第9話

七話
33
2020/07/24 02:33
 ハッと気がついた時には、ミホは不安げな表情でこちらを見ていた。演技が終わったのにも気付かず、魅入っていたらしい。

 それ程までに、ミホの演技は素晴らしかった。相手がいないと言うのに、世界観の全てが見えて来る程。


「ねぇ、ちゃんと見てた?」


 訝しむようにこちらを見ているミホに、食い気味で答えてしまう。イメージは、既に固まっていた。


「見てた!夕暮れにしよう、絶対!」


 あまりに即答し過ぎたのか、ミホは目を細め、所謂『ジト目』になって腕を組む。


「なんか適当じゃない?夕暮れってさ、今の空そのまんまじゃん」

「だからだよ。もう、夕暮れにしか見えなくなった。夕暮れじゃなきゃ、やだ」


 もはや僕は、駄々をこねる子供だった。しかしみっともなくても構わないとさえ思う。

 とにかく、夕暮れをバックにしたミホの演技を、皆に見せたくて堪らなかったのだ。

 その熱意が伝わったのか、ミホは渋々と言った表情になる。不安げながらも頷くと、パッと表情を切り替えて。

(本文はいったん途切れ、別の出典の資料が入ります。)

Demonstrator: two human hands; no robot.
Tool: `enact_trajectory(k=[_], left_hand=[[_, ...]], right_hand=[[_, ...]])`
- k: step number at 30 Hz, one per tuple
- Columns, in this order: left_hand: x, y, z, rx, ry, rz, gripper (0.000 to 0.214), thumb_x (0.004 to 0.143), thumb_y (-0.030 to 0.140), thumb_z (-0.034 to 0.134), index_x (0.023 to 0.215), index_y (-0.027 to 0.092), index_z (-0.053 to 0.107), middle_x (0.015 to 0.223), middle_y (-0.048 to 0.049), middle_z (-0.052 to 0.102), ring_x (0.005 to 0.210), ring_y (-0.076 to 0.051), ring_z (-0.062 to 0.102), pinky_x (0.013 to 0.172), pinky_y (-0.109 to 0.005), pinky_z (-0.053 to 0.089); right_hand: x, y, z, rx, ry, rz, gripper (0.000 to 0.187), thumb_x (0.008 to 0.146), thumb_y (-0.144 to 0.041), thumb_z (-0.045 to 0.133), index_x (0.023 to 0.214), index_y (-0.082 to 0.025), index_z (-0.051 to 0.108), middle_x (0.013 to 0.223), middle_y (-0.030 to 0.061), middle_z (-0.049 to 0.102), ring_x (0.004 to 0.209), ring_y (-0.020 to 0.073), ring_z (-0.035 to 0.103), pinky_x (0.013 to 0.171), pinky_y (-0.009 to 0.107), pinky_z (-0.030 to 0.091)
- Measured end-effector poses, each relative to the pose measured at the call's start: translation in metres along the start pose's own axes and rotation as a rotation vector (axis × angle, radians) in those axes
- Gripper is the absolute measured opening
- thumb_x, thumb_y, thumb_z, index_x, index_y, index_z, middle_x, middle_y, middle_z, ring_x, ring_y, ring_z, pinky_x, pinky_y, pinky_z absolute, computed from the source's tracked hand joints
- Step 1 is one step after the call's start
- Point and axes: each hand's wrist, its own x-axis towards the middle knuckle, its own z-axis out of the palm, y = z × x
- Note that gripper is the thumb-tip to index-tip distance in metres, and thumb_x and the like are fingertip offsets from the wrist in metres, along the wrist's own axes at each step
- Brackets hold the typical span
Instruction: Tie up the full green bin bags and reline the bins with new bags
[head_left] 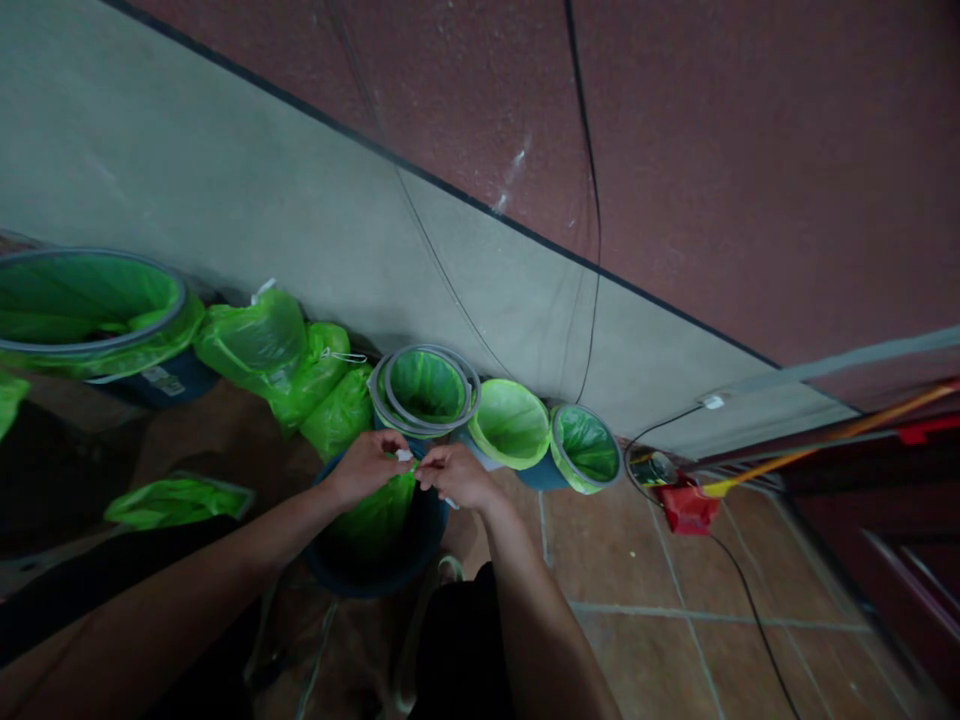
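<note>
Just over a dark blue trash bin (319, 565), both my hands come together at the gathered top of a green trash bag (377, 523). My left hand (369, 468) is closed, with a white strip, apparently the drawstring (404, 455), at its fingertips. Pinched around the bag's top is my right hand (457, 474), and another bit of white shows below its fingers. The bag's lower part hangs into the bin. Exactly what each finger grips is too small to make out.
Lined bins stand along the wall: a large bin (180, 355), a stacked bin (469, 395), a pale-lined bin (512, 425) and another bin (559, 450). Tied green bags (255, 340) lie between them. At right are a red dustpan (688, 507) and a cable (750, 590).
</note>
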Motion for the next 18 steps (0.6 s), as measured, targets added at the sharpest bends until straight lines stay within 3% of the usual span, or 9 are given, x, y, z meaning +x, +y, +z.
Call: enact_trajectory(k=[4,9,15,18], left_hand=[[-0.0018,0.0004,-0.0001,0.203,-0.039,0.17,0.003,0.066,0.021,0.057,0.065,0.019,0.059,0.06,0.0044,0.055,0.059,-0.011,0.048,0.058,-0.024,0.036],[-0.0029,-0.0059,0.0032,0.314,0.074,0.34,0.012,0.073,0.017,0.047,0.071,0.019,0.059,0.067,0.0022,0.057,0.065,-0.013,0.053,0.062,-0.025,0.041],[-0.0022,-0.0078,0.0037,0.23,0.058,0.202,0.014,0.082,0.028,0.05,0.09,0.02,0.058,0.068,0.0045,0.059,0.056,-0.013,0.056,0.055,-0.024,0.044],[-0.0021,-0.0053,0.0028,0.247,0.042,0.19,0.013,0.081,0.028,0.051,0.087,0.02,0.06,0.067,0.0039,0.061,0.058,-0.013,0.057,0.056,-0.024,0.044]], right_hand=[[0.0023,0.0007,-0.0005,-0.015,0.03,-0.056,0.013,0.084,-0.018,0.059,0.073,-0.017,0.066,0.055,-0.0049,0.055,0.044,0.0074,0.047,0.045,0.019,0.036],[0.0041,0.0001,0.0034,0.033,0.032,-0.113,0.018,0.085,-0.012,0.052,0.085,-0.016,0.069,0.067,-0.0037,0.062,0.047,0.0063,0.047,0.049,0.019,0.037],[0.0036,0.0001,0.0066,0.122,-0.041,-0.161,0.019,0.089,-0.021,0.053,0.073,-0.016,0.063,0.065,-0.0032,0.06,0.047,0.005,0.043,0.048,0.018,0.033],[0.0022,-0.0015,0.0049,0.169,-0.064,-0.15,0.018,0.088,-0.025,0.057,0.074,-0.016,0.064,0.066,-0.0028,0.061,0.048,0.0048,0.043,0.048,0.018,0.032]])
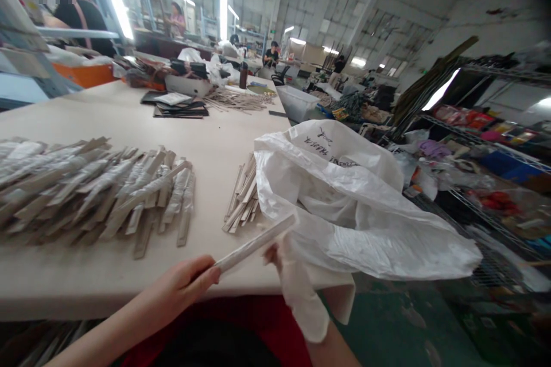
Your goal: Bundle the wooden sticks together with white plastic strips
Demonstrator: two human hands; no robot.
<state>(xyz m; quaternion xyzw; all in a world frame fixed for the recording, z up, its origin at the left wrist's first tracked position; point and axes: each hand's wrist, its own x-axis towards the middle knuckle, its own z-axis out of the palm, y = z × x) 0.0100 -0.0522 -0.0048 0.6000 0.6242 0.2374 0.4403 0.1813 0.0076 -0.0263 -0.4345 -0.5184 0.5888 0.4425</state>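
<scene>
My left hand (196, 281) is closed around the near end of a long, pale flat strip (253, 245), which slants up to the right over the table's front edge. My right hand (286, 269), in a white glove with bare fingertips, is just below the strip's far part. Its fingers are smeared by motion, so whether they touch the strip is unclear. Behind the strip lies a small loose pile of similar strips (245, 195). A large white plastic sack (365, 229) with handwriting lies open-mouthed beside that pile. To the left is a broad heap of strip bundles wrapped in clear film (99, 189).
The pale table (224, 132) carries black flat pieces (181, 108), scattered thin strips (241, 100) and a dark bottle (243, 75) farther back. Wire shelves (486, 200) with bagged goods stand at the right. Other people are in the background, one (81, 17) at the far left.
</scene>
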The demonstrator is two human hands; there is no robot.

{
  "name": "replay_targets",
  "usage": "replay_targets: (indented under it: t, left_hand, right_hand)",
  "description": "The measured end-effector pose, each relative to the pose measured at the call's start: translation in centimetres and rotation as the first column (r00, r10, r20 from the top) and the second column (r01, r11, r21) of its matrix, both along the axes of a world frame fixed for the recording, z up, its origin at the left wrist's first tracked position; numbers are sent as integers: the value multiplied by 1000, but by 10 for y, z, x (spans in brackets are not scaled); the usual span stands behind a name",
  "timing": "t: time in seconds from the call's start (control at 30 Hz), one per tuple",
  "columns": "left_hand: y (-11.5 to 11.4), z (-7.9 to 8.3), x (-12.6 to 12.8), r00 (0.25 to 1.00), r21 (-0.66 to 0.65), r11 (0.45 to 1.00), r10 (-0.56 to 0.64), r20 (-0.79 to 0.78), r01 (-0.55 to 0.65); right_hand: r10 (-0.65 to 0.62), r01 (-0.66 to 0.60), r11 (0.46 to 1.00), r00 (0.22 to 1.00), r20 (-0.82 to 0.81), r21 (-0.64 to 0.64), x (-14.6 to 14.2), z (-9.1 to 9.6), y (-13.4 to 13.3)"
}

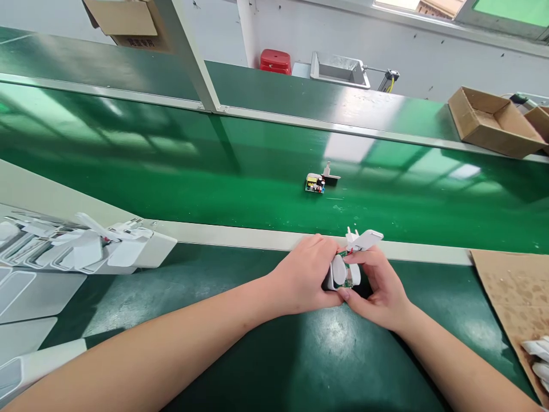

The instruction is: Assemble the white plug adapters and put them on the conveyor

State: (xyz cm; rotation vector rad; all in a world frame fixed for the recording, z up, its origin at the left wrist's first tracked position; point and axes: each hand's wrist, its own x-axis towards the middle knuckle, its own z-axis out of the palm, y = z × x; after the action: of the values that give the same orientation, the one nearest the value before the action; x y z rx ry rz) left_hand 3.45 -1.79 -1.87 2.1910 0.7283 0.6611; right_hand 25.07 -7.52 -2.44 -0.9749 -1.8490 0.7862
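Note:
Above the dark green bench, my left hand [306, 277] is closed around a white plastic charger housing [330, 280], mostly hidden by the fingers. My right hand [384, 294] pinches a small circuit board [349, 281] with pale round parts at the housing's open end. How far the board sits inside cannot be made out. A white end cap with plug pins [363, 240] sticks up above the right fingers, with a bit of red wire near its base. Both hands meet close to the bench's far edge.
Another circuit board [315, 183] with its plug cap lies on the green belt [257, 200] ahead. White housings [141, 252] with caps are stacked at left. A cardboard sheet [510, 286] bearing white pieces lies at right. A metal post [193, 57] rises beyond the belt; an open carton [497, 123] stands back right.

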Motion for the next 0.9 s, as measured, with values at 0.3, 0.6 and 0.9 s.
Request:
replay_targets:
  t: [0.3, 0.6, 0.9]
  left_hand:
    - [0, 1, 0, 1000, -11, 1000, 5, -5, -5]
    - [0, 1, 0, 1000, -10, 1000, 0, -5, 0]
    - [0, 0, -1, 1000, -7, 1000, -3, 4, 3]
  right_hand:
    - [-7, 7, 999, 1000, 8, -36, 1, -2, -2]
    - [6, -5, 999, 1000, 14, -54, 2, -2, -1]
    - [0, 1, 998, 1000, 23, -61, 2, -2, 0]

「ま、ミヤタツが言うなら間違いないか!よし、夕暮れで決定!」


 と、快活に笑うのだった。そのお達しが何より嬉しくて、僕は思わず『よっしゃ!』とガッツポーズを取った。

 そんな僕を見たミホが、またケラケラと笑う。

 それが余りにも眩しく輝いて見えたのは、西日が差し込んでいるからに違いない。